- [HOW TO COMPLETE THIS TASK]
From the line containing "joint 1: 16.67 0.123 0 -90" to the line containing "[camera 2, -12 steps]" in the entries below, reproduce every line exactly, ends included. Nothing else belongs in the copy, and no pictures.

- [RECORD EXCERPTS]
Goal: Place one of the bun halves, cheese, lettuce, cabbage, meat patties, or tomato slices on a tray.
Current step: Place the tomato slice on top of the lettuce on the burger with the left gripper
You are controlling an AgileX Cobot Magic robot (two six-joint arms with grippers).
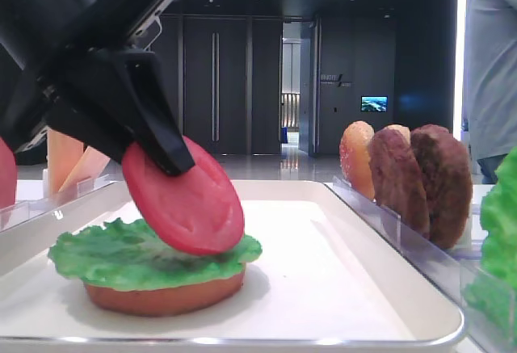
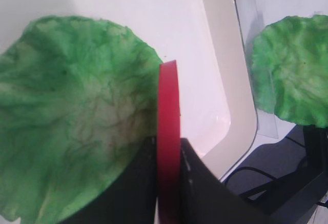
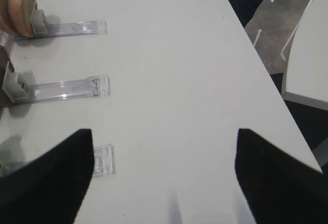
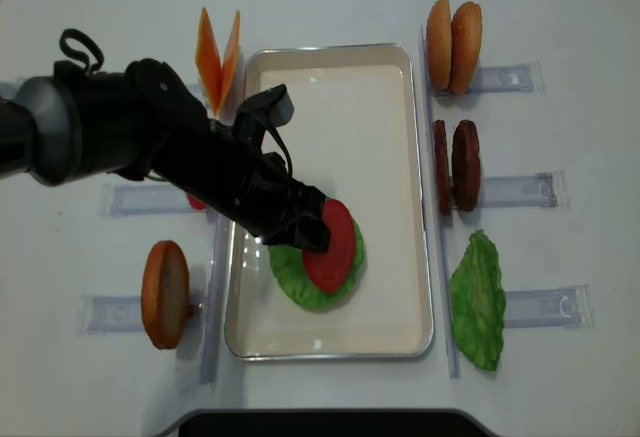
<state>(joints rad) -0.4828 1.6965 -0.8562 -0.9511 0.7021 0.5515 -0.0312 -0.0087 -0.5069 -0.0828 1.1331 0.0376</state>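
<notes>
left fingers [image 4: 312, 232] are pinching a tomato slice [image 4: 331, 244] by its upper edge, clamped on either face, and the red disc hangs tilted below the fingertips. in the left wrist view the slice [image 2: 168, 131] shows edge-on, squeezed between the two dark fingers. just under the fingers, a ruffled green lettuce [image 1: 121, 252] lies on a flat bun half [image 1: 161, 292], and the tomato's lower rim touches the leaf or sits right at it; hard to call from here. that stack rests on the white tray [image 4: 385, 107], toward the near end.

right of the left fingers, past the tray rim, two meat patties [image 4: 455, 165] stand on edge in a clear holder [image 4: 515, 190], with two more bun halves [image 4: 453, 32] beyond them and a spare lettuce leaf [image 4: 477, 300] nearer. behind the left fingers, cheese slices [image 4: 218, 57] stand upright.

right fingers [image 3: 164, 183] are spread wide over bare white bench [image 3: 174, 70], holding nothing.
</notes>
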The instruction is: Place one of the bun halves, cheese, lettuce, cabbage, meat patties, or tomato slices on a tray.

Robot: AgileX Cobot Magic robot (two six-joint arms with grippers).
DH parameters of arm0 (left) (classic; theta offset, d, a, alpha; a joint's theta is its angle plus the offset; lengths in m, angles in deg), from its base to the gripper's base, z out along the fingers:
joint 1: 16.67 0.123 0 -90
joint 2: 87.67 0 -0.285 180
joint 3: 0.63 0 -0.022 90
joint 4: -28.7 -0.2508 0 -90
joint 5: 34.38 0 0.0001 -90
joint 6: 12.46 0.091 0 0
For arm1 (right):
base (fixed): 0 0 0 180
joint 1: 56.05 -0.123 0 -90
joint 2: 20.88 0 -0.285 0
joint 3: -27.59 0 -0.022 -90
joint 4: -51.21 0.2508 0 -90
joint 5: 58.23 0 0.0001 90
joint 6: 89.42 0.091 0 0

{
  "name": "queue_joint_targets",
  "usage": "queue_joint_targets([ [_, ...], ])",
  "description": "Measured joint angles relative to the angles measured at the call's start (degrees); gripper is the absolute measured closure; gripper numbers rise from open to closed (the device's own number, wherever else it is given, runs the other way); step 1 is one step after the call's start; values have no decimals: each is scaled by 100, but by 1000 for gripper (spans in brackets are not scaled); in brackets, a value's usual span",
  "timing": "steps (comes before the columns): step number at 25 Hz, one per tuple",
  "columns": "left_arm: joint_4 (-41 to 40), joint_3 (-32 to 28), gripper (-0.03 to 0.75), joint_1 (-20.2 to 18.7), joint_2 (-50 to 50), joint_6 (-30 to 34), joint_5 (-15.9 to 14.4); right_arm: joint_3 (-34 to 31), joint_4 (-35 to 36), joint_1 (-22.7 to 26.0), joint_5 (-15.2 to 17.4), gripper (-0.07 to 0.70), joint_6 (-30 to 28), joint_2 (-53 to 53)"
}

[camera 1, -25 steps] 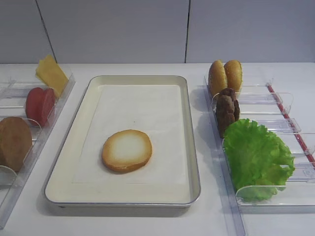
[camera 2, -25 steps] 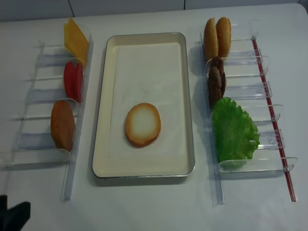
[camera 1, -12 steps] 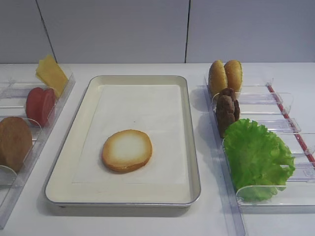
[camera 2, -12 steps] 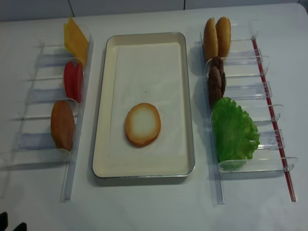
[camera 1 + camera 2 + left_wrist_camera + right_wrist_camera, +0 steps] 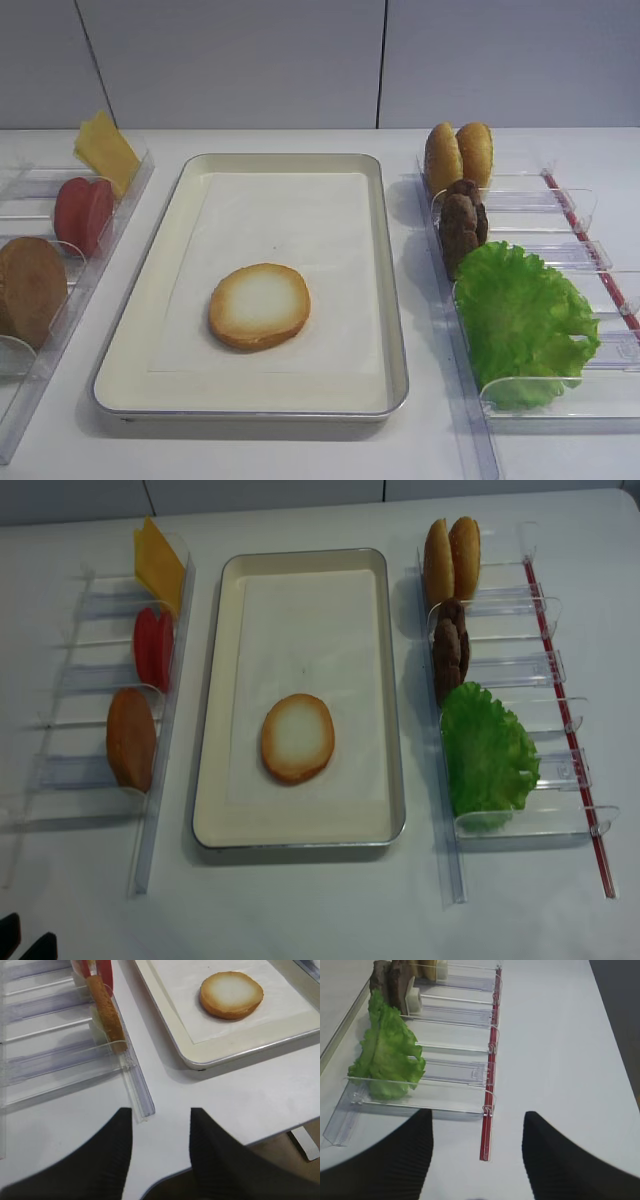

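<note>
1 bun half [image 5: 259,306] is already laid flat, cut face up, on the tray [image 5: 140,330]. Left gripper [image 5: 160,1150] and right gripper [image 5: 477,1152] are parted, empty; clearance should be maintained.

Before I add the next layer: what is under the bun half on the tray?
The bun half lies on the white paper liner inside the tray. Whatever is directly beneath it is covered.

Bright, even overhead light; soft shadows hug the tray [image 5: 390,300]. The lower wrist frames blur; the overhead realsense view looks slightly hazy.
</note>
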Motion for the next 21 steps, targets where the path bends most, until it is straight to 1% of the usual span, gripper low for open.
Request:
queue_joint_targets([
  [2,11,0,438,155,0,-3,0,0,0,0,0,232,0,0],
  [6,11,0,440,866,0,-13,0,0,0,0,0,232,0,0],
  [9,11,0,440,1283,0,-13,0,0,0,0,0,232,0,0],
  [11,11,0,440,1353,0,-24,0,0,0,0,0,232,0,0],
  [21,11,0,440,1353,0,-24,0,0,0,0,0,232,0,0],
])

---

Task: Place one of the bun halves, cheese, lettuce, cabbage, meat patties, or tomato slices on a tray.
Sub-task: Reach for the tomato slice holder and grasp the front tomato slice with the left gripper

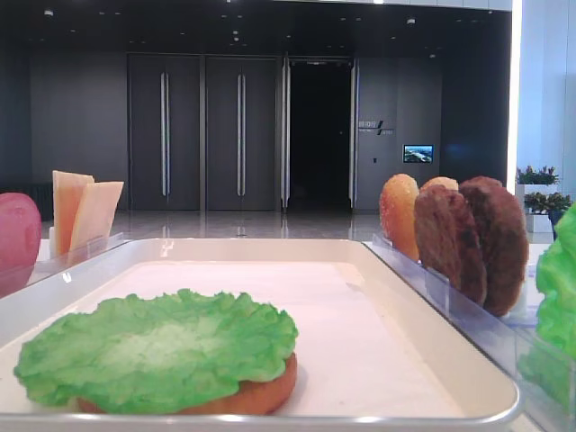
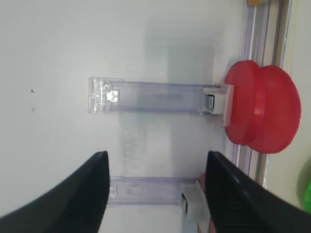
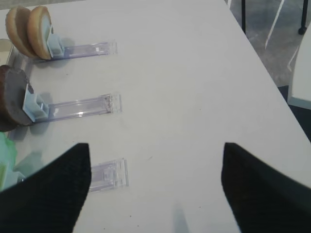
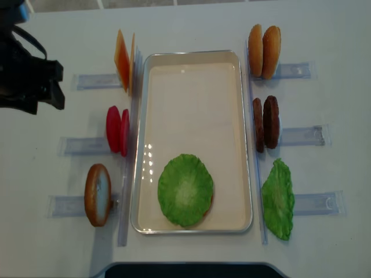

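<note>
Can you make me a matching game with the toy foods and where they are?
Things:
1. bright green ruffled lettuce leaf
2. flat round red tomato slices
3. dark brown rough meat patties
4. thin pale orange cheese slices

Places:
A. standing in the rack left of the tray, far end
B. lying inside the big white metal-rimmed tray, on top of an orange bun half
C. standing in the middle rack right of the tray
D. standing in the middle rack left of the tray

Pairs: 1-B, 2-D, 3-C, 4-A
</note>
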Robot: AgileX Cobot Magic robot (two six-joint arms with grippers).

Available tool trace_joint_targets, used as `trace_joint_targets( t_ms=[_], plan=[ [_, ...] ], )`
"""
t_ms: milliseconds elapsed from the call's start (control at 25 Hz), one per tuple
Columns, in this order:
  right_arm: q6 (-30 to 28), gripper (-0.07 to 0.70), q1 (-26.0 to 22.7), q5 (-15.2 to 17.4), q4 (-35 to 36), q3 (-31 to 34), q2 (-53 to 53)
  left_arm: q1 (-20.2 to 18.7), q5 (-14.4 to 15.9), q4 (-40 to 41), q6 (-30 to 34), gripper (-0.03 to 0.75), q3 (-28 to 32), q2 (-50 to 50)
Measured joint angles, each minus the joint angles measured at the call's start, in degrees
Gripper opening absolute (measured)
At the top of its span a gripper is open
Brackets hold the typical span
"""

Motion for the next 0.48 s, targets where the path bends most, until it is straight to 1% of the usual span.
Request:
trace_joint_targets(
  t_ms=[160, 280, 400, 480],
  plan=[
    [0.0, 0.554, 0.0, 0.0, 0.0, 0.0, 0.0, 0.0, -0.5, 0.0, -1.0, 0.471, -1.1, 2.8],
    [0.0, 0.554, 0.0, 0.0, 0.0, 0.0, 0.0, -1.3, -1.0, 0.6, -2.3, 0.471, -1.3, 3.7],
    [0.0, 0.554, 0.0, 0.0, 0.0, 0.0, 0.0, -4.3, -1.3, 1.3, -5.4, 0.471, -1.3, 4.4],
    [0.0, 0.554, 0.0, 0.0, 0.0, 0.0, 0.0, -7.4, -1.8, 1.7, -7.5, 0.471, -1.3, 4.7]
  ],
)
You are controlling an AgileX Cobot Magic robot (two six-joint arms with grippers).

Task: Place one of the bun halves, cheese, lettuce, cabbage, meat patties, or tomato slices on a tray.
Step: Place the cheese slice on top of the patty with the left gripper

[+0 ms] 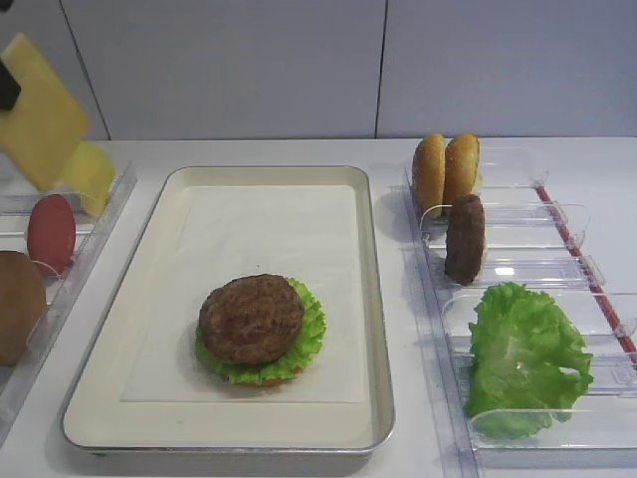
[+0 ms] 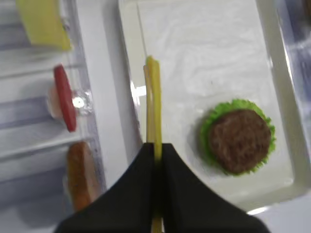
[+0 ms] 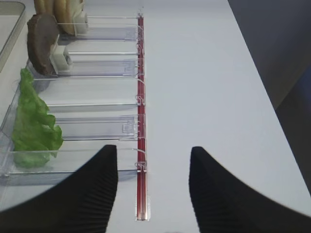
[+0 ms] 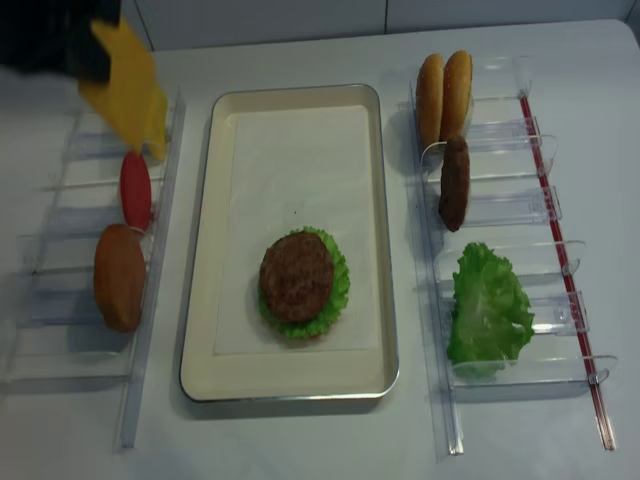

- [ANSWER TO THE EXERCISE]
joint 1: 16.67 0.123 0 -90
joint 2: 87.67 0 -0.285 180
joint 3: 0.63 0 -0.022 90
joint 4: -28.7 -0.2508 0 -90
joint 5: 34.38 0 0.0001 -90
joint 6: 12.46 0.091 0 0
For arm1 (right):
base (fixed): 0 0 0 180
joint 1: 56.05 -0.123 0 -90
joint 2: 20.88 0 -0.285 0
joint 3: -27.59 0 -0.022 -90
joint 4: -51.21 0.2508 0 -90
joint 5: 58.23 0 0.0001 90
joint 6: 89.42 0.091 0 0

{
  "name": "queue_joint_targets",
  "usage": "queue_joint_targets([ [_, ...], ])",
  "description": "Measured joint angles relative to the angles measured at the call's start (degrees); gripper is the absolute measured closure; gripper numbers rise from open to closed (the device's own number, wherever else it is given, runs the other way); step 1 is one step after the call's start; values have no decimals: each is scaled by 100, but by 1000 for gripper (spans in brackets are not scaled); in brackets, a value's usual span",
  "timing": "steps (comes before the columns): step number at 25 Hz, one per tuple",
  "columns": "left_arm: joint_4 (-41 to 40), joint_3 (-32 to 28), gripper (-0.03 to 0.75), joint_1 (-20.2 to 18.7), joint_2 (-50 to 50), joint_6 (-30 to 34), joint_5 (-15.9 to 14.4); right_arm: joint_3 (-34 to 31), joint_4 (-35 to 36), joint_1 (-22.7 to 26.0), joint_5 (-15.2 to 17.4), gripper (-0.07 to 0.70), joint_6 (-30 to 28), joint_2 (-53 to 53)"
}

[camera 1, -25 steps] 
[camera 2, -25 steps] 
[camera 1, -12 steps] 
[camera 2, -12 steps] 

This exercise calls for no further output.